CLEAR might be the way to go

Cantwell’s Climate Bill Gathers Steam

[Via The Daily Score blog]

There’s an interesting insurgency that may give lie to recent predictions of federal failure on cap and trade. Senator Maria Cantwell from Washington has a modified “cap and dividend” bill, called the CLEAR Act, that’s slowly but surely picking up momentum.

On Wednesday, the Washington Post gave it a nod:

Is there no alternative between simple do-nothingism and House complexity? In fact, there is. An alternative proposal increasingly capturing interest on Capitol Hill is the CLEAR Act… It would also raise costs, of course, but the government would rebate 75 percent of the revenue from the permit auctions back to the populace.

…80 percent of Americans would break even or come out ahead, even as consumption patterns shifted toward greener goods and greater energy efficiency.

That came on the heels of an approving editorial in The Economist:

Enter Maria Cantwell, the junior senator from Washington state. She is pushing a simpler, more voter-friendly version of cap-and-trade, called “cap-and-dividend”…

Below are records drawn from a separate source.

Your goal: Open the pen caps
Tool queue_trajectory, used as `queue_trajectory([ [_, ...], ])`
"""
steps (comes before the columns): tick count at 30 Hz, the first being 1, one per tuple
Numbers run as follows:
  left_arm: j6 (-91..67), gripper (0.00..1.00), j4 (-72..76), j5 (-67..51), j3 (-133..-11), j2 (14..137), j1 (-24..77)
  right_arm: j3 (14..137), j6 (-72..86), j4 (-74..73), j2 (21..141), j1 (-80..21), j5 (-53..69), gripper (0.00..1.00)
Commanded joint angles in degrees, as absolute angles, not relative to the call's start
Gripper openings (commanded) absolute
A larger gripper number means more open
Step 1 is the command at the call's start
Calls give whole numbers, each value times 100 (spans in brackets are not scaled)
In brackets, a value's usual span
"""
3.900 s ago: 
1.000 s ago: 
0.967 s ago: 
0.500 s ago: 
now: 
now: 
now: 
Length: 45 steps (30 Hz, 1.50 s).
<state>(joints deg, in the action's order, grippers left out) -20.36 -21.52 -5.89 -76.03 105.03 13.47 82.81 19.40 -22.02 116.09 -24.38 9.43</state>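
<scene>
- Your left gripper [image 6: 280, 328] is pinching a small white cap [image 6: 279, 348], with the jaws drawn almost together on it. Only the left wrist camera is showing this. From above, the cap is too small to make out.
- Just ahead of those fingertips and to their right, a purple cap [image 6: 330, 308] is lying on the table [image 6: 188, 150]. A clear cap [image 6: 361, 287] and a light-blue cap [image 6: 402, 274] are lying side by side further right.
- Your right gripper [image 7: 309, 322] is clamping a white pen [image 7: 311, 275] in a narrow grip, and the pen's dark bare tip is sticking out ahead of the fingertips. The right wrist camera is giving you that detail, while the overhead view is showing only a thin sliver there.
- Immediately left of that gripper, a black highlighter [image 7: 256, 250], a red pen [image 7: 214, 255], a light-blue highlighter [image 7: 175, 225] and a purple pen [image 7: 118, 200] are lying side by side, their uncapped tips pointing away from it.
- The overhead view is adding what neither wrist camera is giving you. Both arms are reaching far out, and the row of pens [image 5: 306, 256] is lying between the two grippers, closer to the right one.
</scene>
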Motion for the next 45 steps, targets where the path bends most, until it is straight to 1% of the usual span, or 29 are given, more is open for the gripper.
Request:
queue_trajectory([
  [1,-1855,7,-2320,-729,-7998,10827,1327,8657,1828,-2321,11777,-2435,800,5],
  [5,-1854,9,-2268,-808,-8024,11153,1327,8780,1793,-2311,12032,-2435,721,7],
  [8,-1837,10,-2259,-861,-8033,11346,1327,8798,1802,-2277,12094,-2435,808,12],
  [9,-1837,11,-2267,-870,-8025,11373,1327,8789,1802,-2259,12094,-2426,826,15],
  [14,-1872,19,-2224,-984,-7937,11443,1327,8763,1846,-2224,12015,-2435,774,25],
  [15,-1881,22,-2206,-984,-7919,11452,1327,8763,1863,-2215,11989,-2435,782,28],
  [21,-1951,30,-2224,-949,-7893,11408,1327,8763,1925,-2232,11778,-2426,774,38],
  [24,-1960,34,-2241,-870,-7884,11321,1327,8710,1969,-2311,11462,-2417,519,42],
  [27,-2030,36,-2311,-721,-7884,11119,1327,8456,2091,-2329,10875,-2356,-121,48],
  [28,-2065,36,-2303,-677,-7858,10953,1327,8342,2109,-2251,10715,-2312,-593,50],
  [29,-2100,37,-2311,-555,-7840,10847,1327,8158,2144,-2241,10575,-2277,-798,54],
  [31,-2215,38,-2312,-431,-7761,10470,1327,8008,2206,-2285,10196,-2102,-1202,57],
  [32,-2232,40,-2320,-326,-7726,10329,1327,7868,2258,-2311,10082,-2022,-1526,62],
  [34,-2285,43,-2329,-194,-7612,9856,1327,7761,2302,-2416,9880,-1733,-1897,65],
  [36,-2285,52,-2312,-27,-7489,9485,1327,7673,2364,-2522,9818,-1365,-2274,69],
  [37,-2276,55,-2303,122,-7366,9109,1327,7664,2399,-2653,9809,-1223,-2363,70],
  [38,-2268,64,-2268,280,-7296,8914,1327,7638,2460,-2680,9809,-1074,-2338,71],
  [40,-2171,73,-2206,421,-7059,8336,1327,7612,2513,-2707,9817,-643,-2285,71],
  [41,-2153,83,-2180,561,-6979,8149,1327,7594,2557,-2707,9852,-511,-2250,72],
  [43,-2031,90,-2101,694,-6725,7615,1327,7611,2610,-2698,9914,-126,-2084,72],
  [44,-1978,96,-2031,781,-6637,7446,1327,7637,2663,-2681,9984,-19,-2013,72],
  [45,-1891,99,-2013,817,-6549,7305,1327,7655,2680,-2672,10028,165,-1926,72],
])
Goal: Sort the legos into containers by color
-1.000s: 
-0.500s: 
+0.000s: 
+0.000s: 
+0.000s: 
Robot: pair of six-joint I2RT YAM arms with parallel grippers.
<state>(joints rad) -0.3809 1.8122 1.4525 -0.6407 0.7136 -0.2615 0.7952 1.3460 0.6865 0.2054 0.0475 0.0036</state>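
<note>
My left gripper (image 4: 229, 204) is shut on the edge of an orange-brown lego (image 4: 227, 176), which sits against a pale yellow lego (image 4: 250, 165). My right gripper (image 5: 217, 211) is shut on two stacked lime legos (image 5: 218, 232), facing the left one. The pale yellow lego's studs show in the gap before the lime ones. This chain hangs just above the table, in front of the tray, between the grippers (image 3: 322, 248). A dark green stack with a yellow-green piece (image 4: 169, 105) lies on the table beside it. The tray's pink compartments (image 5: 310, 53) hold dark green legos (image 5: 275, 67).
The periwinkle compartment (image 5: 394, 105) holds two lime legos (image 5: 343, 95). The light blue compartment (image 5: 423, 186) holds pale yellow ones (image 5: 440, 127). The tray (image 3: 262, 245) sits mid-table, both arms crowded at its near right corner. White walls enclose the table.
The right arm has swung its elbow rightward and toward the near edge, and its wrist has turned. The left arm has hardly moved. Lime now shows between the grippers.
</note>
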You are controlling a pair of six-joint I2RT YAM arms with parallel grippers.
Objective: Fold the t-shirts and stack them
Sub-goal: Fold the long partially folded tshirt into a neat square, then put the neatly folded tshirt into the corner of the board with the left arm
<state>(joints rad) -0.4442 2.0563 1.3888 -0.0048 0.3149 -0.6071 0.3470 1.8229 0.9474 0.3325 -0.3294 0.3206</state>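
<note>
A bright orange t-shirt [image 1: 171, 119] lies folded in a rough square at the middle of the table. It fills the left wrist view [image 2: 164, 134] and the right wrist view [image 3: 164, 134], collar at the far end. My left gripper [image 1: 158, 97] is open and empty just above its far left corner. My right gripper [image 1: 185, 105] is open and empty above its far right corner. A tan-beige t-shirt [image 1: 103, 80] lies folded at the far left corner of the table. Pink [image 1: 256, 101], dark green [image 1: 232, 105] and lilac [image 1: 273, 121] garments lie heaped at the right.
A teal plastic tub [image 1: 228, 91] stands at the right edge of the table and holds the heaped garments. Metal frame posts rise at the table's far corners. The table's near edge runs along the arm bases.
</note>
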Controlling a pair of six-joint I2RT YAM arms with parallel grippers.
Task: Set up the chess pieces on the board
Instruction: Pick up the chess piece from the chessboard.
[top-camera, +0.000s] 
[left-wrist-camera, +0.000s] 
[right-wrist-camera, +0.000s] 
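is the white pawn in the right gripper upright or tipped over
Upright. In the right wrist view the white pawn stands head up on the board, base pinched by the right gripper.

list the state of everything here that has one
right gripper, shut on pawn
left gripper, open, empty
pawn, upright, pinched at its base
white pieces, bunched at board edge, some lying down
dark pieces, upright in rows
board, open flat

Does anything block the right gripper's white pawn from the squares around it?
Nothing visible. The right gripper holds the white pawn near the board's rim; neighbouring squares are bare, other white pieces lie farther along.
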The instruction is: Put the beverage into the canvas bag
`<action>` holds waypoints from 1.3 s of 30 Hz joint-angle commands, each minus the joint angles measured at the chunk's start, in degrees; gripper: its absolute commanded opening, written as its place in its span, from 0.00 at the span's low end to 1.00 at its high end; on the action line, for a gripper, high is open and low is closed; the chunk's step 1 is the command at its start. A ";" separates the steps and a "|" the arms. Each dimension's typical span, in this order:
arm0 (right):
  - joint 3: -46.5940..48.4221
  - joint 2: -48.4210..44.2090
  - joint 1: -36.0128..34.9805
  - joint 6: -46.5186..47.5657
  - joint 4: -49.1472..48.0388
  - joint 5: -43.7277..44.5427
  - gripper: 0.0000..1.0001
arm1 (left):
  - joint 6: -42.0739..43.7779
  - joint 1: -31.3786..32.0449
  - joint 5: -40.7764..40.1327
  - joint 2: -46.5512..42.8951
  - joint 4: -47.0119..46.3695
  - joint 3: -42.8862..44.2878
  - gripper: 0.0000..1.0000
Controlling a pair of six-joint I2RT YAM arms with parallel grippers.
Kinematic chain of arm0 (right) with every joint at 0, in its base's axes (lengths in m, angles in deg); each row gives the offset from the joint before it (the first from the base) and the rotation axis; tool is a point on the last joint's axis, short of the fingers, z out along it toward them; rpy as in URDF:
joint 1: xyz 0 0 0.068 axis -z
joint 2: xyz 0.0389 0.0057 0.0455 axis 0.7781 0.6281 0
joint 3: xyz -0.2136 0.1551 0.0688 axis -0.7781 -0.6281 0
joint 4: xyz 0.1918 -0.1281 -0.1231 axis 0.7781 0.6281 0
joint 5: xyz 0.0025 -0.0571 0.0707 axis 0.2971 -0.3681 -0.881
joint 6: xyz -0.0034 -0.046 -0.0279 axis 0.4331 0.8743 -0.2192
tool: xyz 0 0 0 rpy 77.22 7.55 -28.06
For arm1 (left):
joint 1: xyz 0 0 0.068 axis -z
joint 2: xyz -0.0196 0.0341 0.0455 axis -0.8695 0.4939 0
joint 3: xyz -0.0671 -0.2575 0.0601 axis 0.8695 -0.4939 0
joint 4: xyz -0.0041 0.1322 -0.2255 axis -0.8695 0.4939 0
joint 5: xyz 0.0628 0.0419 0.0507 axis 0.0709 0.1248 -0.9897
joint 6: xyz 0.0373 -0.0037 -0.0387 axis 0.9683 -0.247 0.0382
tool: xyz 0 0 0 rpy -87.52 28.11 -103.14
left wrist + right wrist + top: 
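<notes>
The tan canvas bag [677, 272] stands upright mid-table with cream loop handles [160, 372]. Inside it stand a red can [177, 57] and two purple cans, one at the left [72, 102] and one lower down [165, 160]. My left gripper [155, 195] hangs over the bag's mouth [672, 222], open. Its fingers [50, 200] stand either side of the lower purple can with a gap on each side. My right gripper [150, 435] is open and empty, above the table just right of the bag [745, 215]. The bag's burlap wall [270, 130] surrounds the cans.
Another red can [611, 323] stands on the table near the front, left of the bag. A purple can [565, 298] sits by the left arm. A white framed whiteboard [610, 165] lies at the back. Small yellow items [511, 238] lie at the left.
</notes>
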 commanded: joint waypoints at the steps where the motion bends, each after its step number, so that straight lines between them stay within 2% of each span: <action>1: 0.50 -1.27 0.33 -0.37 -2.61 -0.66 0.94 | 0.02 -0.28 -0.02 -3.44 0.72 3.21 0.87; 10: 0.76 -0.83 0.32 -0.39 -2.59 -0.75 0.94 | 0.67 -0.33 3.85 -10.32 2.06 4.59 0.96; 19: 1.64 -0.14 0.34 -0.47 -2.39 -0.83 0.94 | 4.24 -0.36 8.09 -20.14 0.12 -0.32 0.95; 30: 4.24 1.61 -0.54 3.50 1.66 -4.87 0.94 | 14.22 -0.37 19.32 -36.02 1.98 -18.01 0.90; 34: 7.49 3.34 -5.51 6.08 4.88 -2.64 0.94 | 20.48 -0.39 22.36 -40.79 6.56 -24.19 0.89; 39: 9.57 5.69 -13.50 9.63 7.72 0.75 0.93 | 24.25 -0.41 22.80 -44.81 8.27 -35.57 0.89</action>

Ms Cantwell’s bill is refreshingly simple. At a mere 40 pages, it is one-thirty-sixth as long as the monstrous House bill (known as “Waxman-Markey”, after its sponsors)…

Then, too, there was a qualified endorsement by Harvard economist, Robert Stavins:

So, the politics of their proposal looks appealing, and the substance of it looks promising – a simple upstream cap-and-trade system (called something else), with 100% of the allowances auctioned (with a “price collar” on allowance prices to reduce cost uncertainty), 75% of the revenue refunded to all legal U.S. residents, each month, on an equal per capita basis as non-taxable income…

That’s the good news. The bad news, however, is that the proposal needs to be changed before it can promise to be not only politically attractive, but economically sensible…

By the way, I can’t recommend Stavins’ analysis highly enough. It’s fantastic (though I certainly don’t agree with everything he says in it).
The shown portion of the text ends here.